Work instruction: From the listing below, work out how many lines contain "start". Reply with that number only.

Supplied information:
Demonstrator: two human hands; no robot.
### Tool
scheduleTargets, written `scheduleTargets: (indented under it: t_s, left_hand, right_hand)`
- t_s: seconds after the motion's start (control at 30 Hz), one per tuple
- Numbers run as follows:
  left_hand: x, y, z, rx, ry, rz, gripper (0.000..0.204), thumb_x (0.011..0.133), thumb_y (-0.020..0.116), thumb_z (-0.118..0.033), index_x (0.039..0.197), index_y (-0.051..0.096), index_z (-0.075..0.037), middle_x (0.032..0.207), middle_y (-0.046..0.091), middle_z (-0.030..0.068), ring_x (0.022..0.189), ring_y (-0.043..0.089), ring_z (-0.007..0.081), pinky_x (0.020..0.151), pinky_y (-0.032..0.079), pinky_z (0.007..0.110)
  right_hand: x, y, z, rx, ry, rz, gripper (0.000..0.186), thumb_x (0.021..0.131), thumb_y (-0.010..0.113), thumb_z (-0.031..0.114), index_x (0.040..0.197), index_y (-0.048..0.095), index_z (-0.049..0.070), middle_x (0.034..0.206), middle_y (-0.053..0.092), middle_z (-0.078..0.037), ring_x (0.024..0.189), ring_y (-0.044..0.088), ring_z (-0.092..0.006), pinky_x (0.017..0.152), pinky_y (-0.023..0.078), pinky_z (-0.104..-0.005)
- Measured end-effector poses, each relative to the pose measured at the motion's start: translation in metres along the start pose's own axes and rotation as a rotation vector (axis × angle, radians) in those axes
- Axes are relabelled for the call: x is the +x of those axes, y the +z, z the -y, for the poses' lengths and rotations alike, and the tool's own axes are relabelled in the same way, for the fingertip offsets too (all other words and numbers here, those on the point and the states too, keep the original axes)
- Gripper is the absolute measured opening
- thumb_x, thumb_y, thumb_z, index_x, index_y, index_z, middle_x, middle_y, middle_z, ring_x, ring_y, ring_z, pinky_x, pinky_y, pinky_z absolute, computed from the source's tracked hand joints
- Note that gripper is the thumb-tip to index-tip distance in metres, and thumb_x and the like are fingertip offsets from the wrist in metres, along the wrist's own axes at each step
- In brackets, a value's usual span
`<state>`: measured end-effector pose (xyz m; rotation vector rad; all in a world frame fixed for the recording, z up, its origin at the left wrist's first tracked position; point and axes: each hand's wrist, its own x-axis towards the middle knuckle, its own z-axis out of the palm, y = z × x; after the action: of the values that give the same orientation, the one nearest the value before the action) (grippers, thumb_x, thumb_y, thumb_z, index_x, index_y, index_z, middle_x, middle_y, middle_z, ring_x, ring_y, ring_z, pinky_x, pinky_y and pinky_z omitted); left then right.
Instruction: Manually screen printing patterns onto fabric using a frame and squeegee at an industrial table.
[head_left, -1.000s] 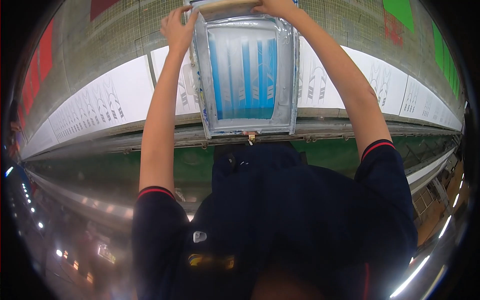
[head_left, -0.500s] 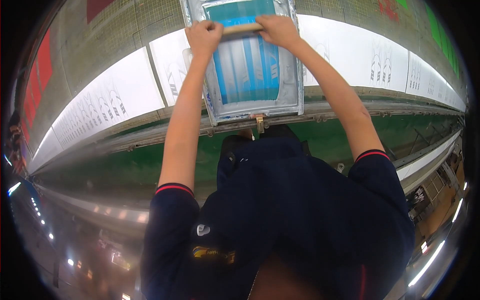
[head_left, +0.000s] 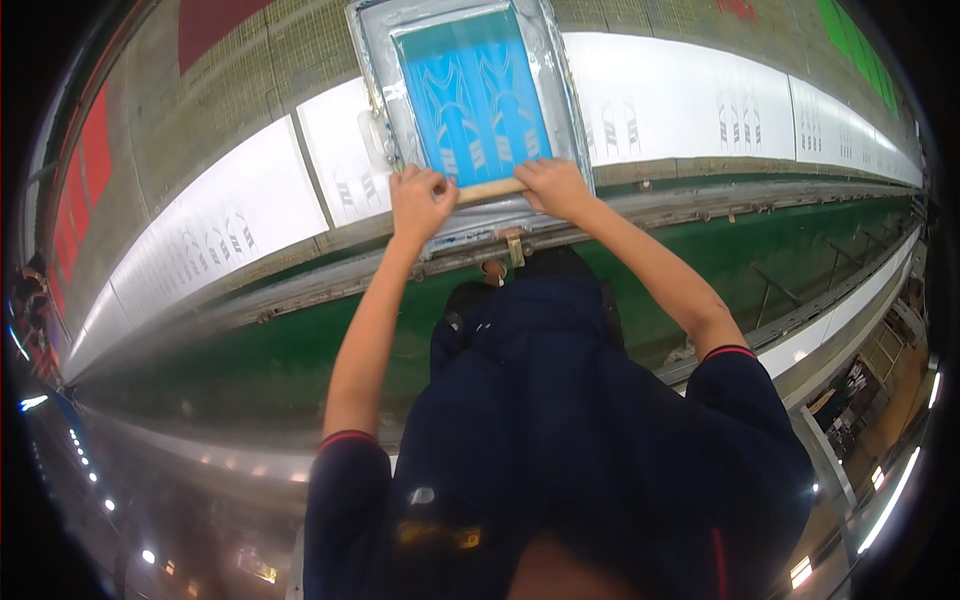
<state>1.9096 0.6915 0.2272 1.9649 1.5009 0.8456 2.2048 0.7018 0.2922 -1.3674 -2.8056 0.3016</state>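
Note:
A screen-printing frame [head_left: 575, 120] with a blue mesh [head_left: 480, 100] lies on the long table in front of me. Pale patterned shapes show in the mesh. Across its near end rests a squeegee [head_left: 488, 191] with a light wooden handle. My left hand [head_left: 422, 203] is closed round the handle's left end. My right hand [head_left: 555, 187] grips the right end, with the fingers curled over the top. The squeegee's blade is hidden below the handle and hands.
White sheets [head_left: 205, 205] printed with grey marks run along the table on both sides of the frame. A metal rail [head_left: 330, 262] with a small brass-coloured clamp [head_left: 514, 246] follows the near edge. Red panels [head_left: 93, 165] lie far left, green ones [head_left: 862, 50] far right.
Both hands have drawn the squeegee toward me, from the frame's far part to its near end. The blue mesh behind it is now uncovered.

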Motion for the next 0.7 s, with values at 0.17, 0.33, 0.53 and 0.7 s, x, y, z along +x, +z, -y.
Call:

Result: 2